> REQUIRED WORK
Report each line below that carries the word "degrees".

------------------------------------------------

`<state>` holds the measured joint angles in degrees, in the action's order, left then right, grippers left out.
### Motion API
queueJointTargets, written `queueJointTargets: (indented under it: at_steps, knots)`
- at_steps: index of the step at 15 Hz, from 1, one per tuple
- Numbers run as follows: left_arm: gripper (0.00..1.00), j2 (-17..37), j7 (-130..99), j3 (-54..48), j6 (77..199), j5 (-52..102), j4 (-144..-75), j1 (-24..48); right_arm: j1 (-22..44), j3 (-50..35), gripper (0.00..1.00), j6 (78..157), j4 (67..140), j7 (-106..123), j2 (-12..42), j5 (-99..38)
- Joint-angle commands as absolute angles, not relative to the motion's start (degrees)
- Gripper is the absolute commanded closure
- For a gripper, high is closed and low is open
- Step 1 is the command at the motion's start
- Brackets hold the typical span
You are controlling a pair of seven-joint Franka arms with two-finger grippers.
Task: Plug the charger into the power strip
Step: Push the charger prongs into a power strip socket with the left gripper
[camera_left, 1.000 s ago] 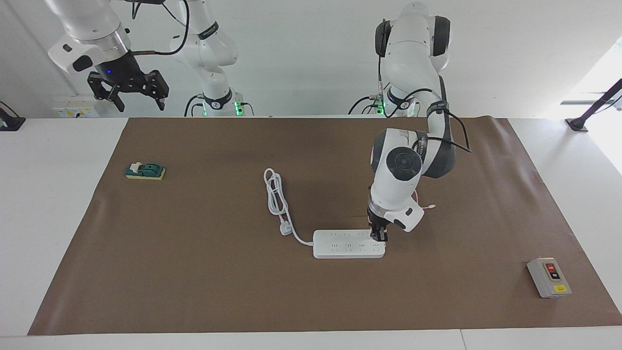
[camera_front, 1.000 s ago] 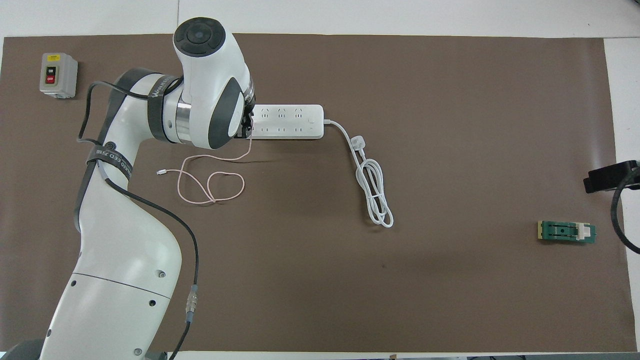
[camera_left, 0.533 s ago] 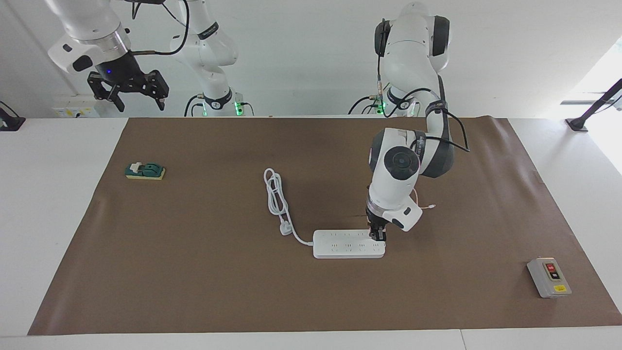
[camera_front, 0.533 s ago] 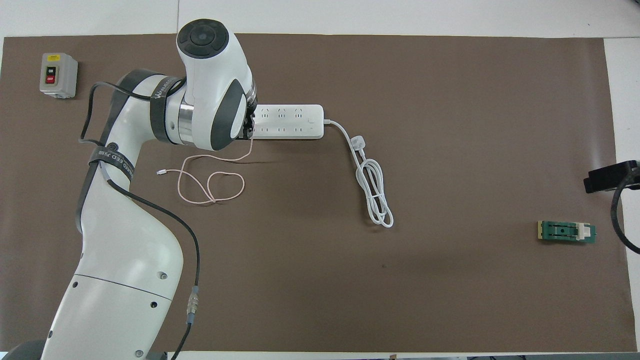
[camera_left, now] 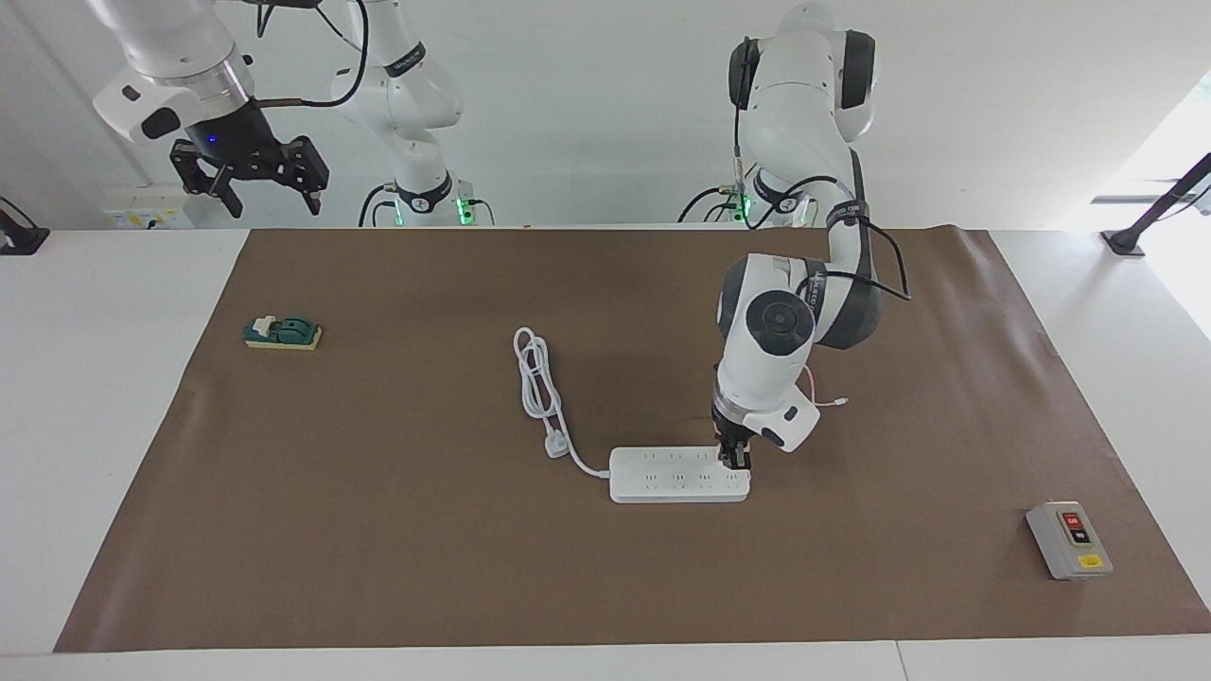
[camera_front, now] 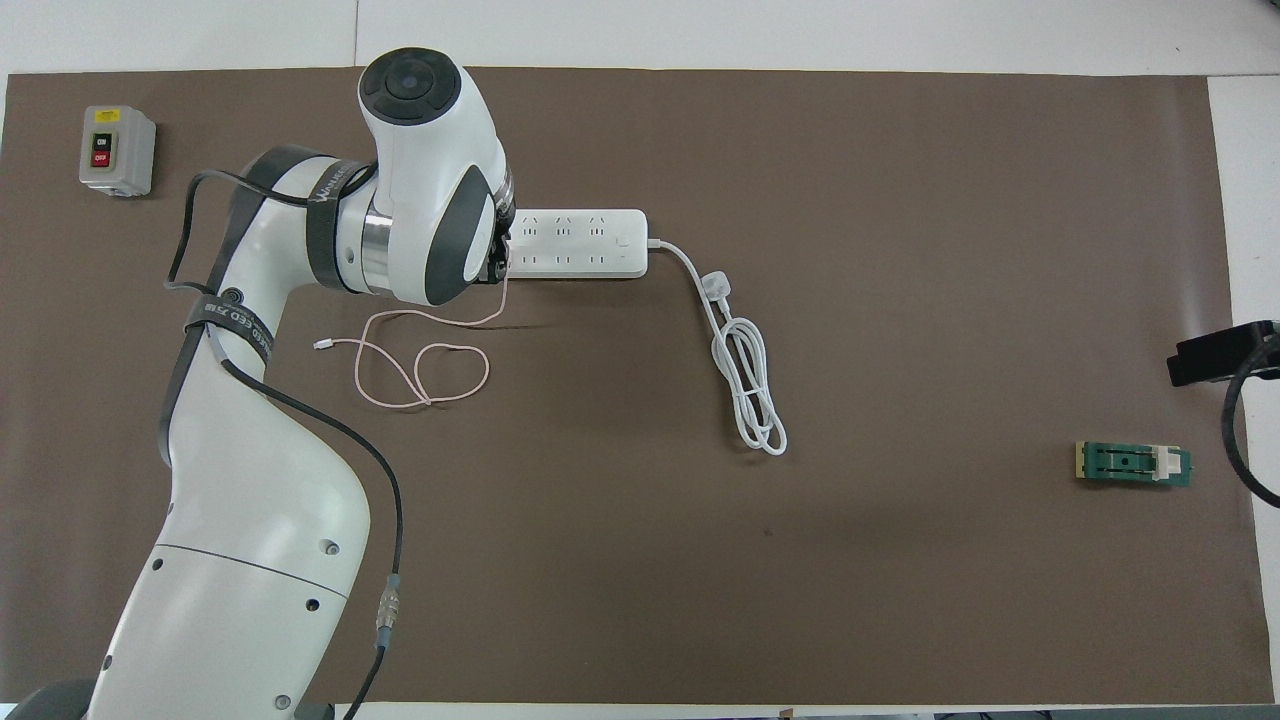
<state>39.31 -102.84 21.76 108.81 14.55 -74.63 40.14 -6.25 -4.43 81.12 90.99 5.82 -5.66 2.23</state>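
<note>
The white power strip (camera_left: 676, 475) lies flat mid-table; it also shows in the overhead view (camera_front: 575, 243). My left gripper (camera_left: 735, 461) points down onto the strip's end toward the left arm's end of the table, in the row of outlets nearer to the robots. Its fingers are shut on the charger; the hand hides the pink cube in both views. The charger's thin pink cable (camera_front: 420, 370) runs from the gripper and loops on the mat nearer to the robots. My right gripper (camera_left: 254, 180) waits, open and empty, raised over the table's edge at the right arm's end.
The strip's thick white cord (camera_left: 539, 388) lies coiled beside it toward the right arm's end, with its three-pin plug (camera_left: 556, 445). A grey switch box (camera_left: 1069, 539) sits toward the left arm's end. A green knife switch (camera_left: 282, 333) sits toward the right arm's end.
The left arm's wrist and forearm have shifted slightly toward the strip's middle, while its gripper stays on the strip's end. The right arm has not moved.
</note>
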Motion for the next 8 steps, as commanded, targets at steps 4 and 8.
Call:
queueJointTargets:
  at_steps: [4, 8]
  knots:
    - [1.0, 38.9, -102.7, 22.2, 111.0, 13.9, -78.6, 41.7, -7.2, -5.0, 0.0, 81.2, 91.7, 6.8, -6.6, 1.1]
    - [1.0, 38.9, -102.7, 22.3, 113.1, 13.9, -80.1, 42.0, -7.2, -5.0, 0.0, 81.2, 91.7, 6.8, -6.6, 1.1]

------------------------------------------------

> TASK OUTPUT
`<state>` holds the measured joint angles in degrees, in the action's order, left then right, grippers left out.
- Joint-angle commands as absolute angles, not relative to the motion's start (degrees)

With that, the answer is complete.